Problems associated with overly filled teeth
- Filling may separate from the natural tooth – When a small amount of filling material is used, it’s likely to stay put for a longer period. This will provide the patient with reliable function while at the same time reducing the possibility of further infections. However, when the filling covers a large surface area, there is a higher chance of an opening to forming between the tooth and the filling. This could result in additional bacterial penetration and is something that may cause more havoc to your tooth.
- Cracking of teeth – If the filling is very large, it means that wall of the tooth holding the filling is thin. The risk of using such a filling in is that the side of the tooth may crack due to pressure when chewing.
- Possibility of the tooth splitting – Large and deep fillings running through the middle of teeth might create an even more serious problem. Even though it will provide the protection to the tooth, the potential risk should make the patient think twice. If a lot of pressure is exerted on a tooth with a large filling, the filling may act as a wedge between tooth walls. In the worst case, a split can extend towards the root of the tooth causing irreversible damage to the tooth. This might mean that the tooth must be extracted.
Silver amalgam fillings have been used for over 100 years. Researchers have been able to follow up on patients who get fillings to ascertain durability and effectiveness. Such research has made it clear that silver amalgam is effective when used as small fillings. However the main causes of such problems are corrosion and distortion resulting from temperature changes and the pressure that is applied while chewing. Such are the factors which may cause cracks and fractures.
Although large composites (white filling) are more dimensionally stable and less likely to act as a wedge, they can lose their bonded adhesion to the wall of the tooth.The lack of bond is likely to open spaces for bacteria breeding. This can lead to openings between the material and tooth creating new sites for decay to form.
The best solution for large restorations
Getting fillings, especially small ones, is a reliable solution for restorations. However, where the condition has advanced and the cavity is bigger, restoring teeth with extensive fillings may not be the best idea.

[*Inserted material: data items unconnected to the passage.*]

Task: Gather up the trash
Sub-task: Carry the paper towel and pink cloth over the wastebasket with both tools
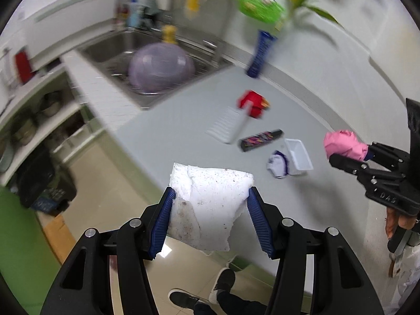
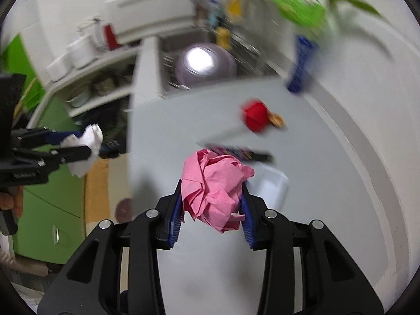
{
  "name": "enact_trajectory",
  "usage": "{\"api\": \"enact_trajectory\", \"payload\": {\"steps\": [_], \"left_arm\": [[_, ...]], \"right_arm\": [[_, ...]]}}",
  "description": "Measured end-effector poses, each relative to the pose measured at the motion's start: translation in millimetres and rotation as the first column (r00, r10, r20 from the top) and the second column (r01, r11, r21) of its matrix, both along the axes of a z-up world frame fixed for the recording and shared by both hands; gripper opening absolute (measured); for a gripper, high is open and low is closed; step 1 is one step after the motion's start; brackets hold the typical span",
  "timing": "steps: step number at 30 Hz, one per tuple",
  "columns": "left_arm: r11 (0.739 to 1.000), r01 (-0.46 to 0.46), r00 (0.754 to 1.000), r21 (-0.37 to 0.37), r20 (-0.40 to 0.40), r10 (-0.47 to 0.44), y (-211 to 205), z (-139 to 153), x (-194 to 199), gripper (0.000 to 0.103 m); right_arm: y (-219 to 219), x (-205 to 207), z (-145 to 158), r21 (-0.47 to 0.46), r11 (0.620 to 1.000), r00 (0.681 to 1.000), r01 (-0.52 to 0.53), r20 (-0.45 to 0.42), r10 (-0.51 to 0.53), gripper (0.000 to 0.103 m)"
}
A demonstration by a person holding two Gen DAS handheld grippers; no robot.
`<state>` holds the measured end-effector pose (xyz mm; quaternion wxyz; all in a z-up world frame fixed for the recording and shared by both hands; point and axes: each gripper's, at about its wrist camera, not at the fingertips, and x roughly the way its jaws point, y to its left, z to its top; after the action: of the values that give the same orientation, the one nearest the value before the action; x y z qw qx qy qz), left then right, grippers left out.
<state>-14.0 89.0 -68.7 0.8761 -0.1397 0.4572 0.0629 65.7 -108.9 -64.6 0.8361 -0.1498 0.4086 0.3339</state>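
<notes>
My left gripper (image 1: 211, 191) is shut on a soiled white sheet of foam or paper (image 1: 210, 210), held in the air over the counter's front edge. The right gripper (image 2: 212, 186) is shut on a crumpled pink paper ball (image 2: 215, 191), also lifted above the grey counter (image 2: 199, 262). Each view shows the other gripper: the right gripper (image 1: 349, 155) with the pink ball (image 1: 341, 144) at the right, the left gripper (image 2: 84, 144) with the white piece (image 2: 90, 139) at the left. On the counter lie a crumpled white-and-purple paper (image 1: 278, 165), a dark colourful wrapper (image 1: 260, 139) and a red item (image 1: 253, 102).
A small white plastic tub (image 1: 299, 155) and a ribbed white tray (image 1: 225, 127) lie by the wrapper. Behind stand a blue vase (image 1: 260, 55) with a plant and a sink (image 1: 105, 50) holding a purple bowl (image 1: 161, 68). A black bin (image 1: 44, 183) is on the floor; a person's shoes (image 1: 223, 281) below.
</notes>
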Motion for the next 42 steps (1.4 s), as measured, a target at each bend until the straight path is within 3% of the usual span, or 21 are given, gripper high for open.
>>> {"api": "enact_trajectory", "payload": {"steps": [6,12,17,22,27,36,42], "left_arm": [[0.985,-0.169,0.985,0.042,0.035,0.167,51.4,28.0,-81.5,0.055],[0.947,-0.317,0.948,0.055,0.043,0.315,93.0,37.7,-157.5,0.055],[0.911,-0.410,0.912,0.044,0.034,0.409,116.5,28.4,-200.2,0.055],[0.884,-0.468,0.884,-0.004,0.001,0.468,143.9,-10.1,-221.0,0.055],[0.867,-0.497,0.868,-0.050,-0.052,0.494,180.4,-106.1,-220.7,0.055],[0.835,-0.539,0.841,-0.109,-0.115,0.528,241.3,-332.5,-215.3,0.055],[0.821,-0.552,0.833,-0.144,-0.133,0.537,263.3,-445.6,-206.2,0.056]], "right_arm": [[87.9,-45.1,32.3,0.059,0.979,0.980,-0.196,0.056,0.193,0.038],[164.9,-93.7,40.5,0.086,0.933,0.937,-0.349,0.064,0.344,0.038],[224.4,-131.9,25.8,0.071,0.884,0.887,-0.461,0.039,0.460,0.038],[270.4,-148.3,-9.0,0.032,0.850,0.851,-0.525,-0.006,0.526,0.038],[314.2,-155.2,-92.6,-0.023,0.825,0.825,-0.564,-0.051,0.563,0.038],[361.7,-136.0,-295.9,-0.092,0.838,0.842,-0.538,-0.104,0.529,0.038],[376.6,-119.5,-402.9,-0.114,0.845,0.851,-0.522,-0.129,0.509,0.038]]}}
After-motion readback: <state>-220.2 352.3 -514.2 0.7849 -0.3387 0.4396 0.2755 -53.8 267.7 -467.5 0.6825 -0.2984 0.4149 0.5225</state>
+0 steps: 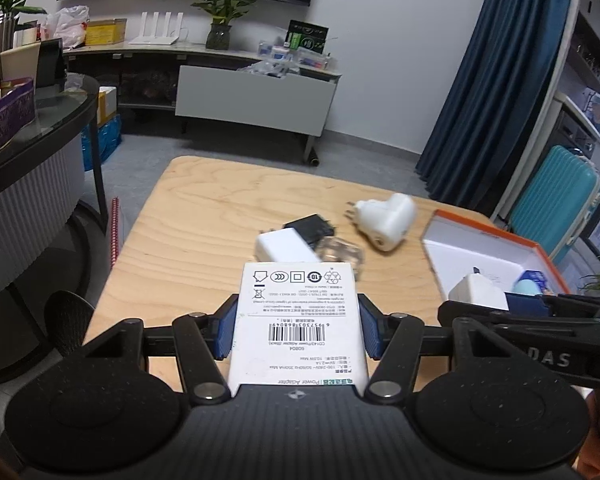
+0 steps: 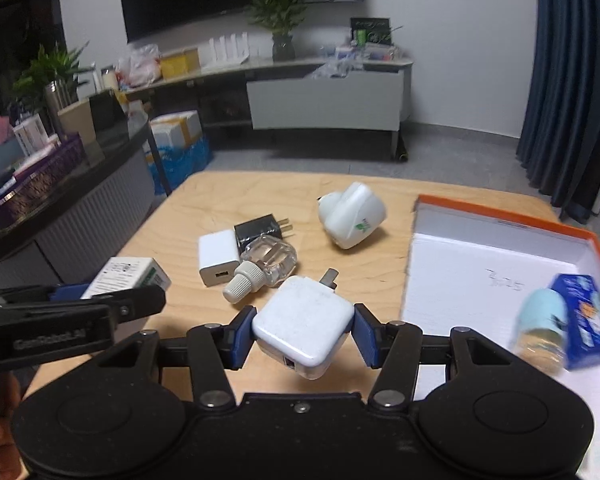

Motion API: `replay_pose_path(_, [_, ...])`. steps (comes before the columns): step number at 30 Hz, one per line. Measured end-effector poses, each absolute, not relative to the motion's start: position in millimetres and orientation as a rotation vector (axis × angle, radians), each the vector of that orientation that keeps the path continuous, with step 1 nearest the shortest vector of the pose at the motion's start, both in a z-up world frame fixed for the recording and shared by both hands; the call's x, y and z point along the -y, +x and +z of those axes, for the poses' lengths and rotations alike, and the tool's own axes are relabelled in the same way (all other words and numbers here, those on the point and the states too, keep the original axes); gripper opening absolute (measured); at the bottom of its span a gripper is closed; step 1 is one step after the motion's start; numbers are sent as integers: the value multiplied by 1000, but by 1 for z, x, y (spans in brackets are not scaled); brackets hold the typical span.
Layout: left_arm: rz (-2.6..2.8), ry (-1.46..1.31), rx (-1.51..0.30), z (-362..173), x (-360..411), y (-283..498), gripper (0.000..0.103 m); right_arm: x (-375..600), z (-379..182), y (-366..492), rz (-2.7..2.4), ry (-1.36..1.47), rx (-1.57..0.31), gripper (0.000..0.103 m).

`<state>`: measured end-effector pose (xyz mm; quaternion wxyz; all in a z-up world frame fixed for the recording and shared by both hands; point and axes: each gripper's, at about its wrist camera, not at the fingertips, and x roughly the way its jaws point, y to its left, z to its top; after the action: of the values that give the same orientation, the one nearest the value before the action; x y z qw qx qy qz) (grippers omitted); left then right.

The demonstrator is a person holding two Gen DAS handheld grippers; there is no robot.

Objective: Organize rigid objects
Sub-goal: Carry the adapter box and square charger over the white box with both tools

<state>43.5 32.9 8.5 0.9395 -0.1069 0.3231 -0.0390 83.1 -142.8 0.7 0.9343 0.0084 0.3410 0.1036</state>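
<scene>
My left gripper (image 1: 298,326) is shut on a white power-adapter box (image 1: 298,320) with a barcode, held above the wooden table (image 1: 188,232). The same box (image 2: 128,276) shows at the left of the right wrist view. My right gripper (image 2: 304,330) is shut on a square white charger (image 2: 302,320), lifted off the table beside the orange-rimmed white box (image 2: 480,264). On the table lie a small white USB charger (image 2: 218,260), a black plug adapter (image 2: 260,230), a clear bottle with a white cap (image 2: 264,264) and a rounded white plug-in device (image 2: 352,216).
Inside the orange-rimmed box (image 1: 492,248) lie a blue carton (image 2: 584,320) and a pale blue-capped bottle (image 2: 544,328). A dark round counter (image 1: 32,128) stands to the left, a TV bench (image 1: 252,96) behind, a teal suitcase (image 1: 556,200) to the right.
</scene>
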Motion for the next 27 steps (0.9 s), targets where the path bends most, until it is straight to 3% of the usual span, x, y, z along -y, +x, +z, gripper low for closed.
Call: replay_pose_path(27, [-219,-167,-617,36,42,13,60,232,32,-2,50,80,-595,63])
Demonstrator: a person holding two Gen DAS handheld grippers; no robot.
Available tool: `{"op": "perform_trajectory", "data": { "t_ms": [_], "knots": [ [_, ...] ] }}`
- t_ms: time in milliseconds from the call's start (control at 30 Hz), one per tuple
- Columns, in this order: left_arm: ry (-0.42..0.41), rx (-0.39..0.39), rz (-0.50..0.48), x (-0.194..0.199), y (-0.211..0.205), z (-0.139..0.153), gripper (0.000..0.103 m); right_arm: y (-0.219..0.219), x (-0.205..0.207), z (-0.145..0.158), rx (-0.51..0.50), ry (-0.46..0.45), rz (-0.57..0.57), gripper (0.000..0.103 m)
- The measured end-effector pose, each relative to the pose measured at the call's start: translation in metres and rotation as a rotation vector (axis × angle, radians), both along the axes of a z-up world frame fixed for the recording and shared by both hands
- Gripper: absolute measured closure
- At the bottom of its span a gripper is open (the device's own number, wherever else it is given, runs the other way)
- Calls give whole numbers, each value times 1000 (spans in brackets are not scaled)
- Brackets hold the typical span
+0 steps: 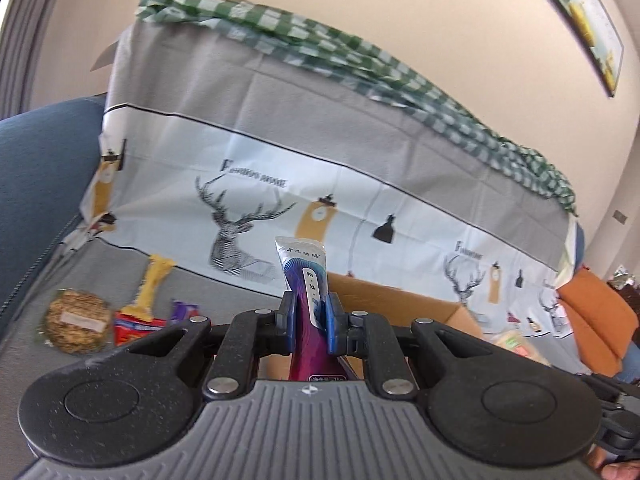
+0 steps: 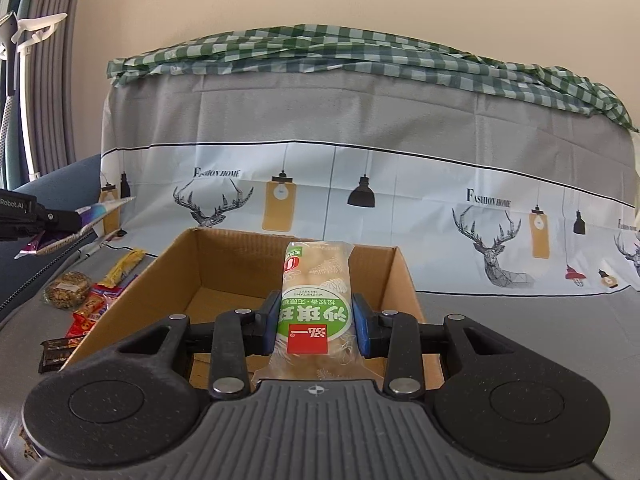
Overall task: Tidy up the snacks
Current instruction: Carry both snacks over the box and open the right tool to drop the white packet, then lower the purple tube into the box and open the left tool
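My left gripper is shut on a purple snack packet with a silver top, held upright in the air; it also shows at the left of the right wrist view. My right gripper is shut on a clear bread packet with a green label, held over the open cardboard box. The box also shows behind the left gripper. Loose snacks lie on the grey cover left of the box: a round seed cake, a yellow bar, red packets and a dark bar.
A sofa back draped in a deer-print sheet and a green checked cloth rises behind the box. A blue sofa arm is at left. An orange cushion lies at right. Grey curtains hang at far left.
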State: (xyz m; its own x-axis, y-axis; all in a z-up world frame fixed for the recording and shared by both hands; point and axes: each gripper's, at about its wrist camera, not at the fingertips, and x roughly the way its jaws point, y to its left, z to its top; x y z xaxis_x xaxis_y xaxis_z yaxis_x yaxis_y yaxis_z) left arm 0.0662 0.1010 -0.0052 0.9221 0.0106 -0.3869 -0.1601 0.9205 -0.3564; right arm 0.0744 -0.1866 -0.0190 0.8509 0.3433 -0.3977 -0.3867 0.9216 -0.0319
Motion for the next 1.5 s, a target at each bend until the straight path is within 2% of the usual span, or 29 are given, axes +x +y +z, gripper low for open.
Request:
{"op": "perform_trajectory", "data": {
  "t_ms": [200, 300, 500, 900, 933, 1000, 1033, 1133, 1300, 1333, 1400, 1433, 1467, 1500],
  "knots": [
    [-60, 3, -76, -4, -31, 7, 88, -4, 1, -1, -5, -1, -14, 70],
    [-66, 7, -112, -5, -44, 6, 88, -2, 2, -1, -4, 6, -13, 73],
    [-70, 23, -191, -5, -66, 4, 88, 3, 3, -3, -24, 7, -12, 73],
    [-71, 12, -327, -3, -83, 1, 86, 0, 7, -3, -23, 20, -50, 73],
    [-68, 4, -341, -2, -84, 0, 85, 0, 7, -3, -25, 20, -55, 73],
    [-61, 3, -354, 0, -85, -1, 74, 0, 7, -4, -29, 15, -64, 73],
    [-59, 6, -355, -1, -85, -2, 64, 0, 8, -4, -32, 14, -68, 73],
    [-60, 8, -354, -1, -85, -2, 62, 0, 8, -4, -40, 8, -85, 71],
    [-60, 25, -343, -4, -84, -2, 60, -1, 7, -3, -34, -8, -112, 51],
    [-59, 33, -339, -5, -83, -2, 59, -1, 7, -2, -31, -10, -121, 50],
    [-58, 49, -330, -9, -81, -1, 52, -2, 7, 0, -13, -17, -139, 49],
    [-57, 61, -326, -11, -80, 0, 46, -3, 7, 1, 0, -18, -145, 49],
    [-59, 84, -316, -14, -79, 2, 39, -3, 7, 2, 16, -18, -150, 49],
    [-64, 118, -300, -18, -79, 3, 37, -4, 7, 3, 37, -18, -154, 49]
  ]
}}
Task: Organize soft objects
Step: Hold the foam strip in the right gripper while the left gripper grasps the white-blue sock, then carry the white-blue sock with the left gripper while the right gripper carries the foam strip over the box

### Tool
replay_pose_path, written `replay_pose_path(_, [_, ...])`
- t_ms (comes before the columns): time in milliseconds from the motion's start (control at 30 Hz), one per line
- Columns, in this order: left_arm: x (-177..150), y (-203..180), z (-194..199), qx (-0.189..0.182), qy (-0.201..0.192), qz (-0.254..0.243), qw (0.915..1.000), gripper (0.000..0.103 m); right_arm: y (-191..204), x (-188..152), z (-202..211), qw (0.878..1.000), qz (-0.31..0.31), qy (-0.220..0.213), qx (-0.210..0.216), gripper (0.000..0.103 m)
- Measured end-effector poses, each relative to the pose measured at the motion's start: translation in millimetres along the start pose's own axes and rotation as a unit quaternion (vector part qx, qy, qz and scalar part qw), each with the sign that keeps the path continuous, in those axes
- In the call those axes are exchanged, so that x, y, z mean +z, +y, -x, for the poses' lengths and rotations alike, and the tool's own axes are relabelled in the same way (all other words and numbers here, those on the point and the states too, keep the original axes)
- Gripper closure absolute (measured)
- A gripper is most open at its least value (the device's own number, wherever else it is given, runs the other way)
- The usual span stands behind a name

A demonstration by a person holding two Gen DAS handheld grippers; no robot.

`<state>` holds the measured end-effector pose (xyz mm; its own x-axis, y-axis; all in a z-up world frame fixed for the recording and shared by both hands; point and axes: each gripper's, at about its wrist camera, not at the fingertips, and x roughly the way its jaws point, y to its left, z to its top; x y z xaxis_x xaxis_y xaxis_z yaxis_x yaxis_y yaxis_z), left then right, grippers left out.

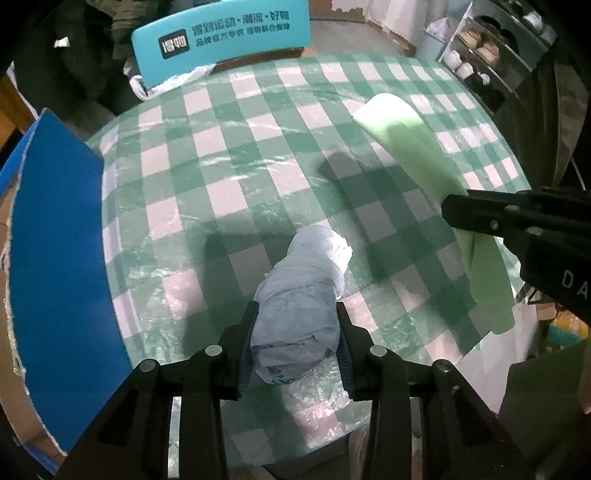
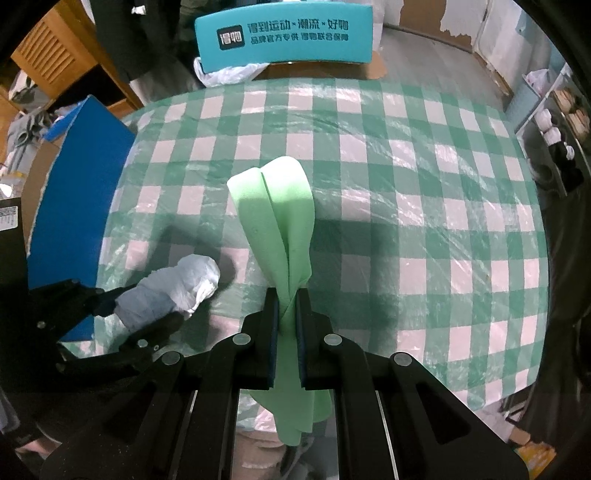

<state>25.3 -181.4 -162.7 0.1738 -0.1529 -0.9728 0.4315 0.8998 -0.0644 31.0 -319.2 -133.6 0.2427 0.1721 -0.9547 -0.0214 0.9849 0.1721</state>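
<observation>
Left gripper (image 1: 297, 325) clamps a pale blue bundle (image 1: 301, 299). Right gripper (image 2: 287, 310) pinches folded green foam (image 2: 275, 210) above the checked bench (image 2: 424, 221).

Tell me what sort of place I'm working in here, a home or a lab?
Probably a home, perhaps a storage or spare room. The table wears a green-and-white checked cloth under clear plastic, a shoe rack stands at the right, and cardboard boxes, one teal, sit behind the table.

Teal box (image 2: 282, 35): "得物" logo, "得到运动×潮流×好物". Right tool (image 1: 458, 212): "DA".
</observation>
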Motion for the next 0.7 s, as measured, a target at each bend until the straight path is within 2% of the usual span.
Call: replay_pose_path(700, [2.9, 33.6, 70.2, 0.023, -0.078, 0.037, 0.996, 0.065, 36.2, 9.8, 40.6, 0.998, 0.033, -0.042, 0.012, 0.096])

In situations where teeth have large areas of decay, it is actually more conservative to use an onlay or crown for a restoration rather that to place a large amalgam or composit filling. While your dentist may be removing more tooth structure than for fillings, the tooth should actually be stronger and last longer when a crown or onlay in place. A crown will cost you a more, but it’s the most effective approach. In the long term you will save your teeth, and actually spend less for your dental care.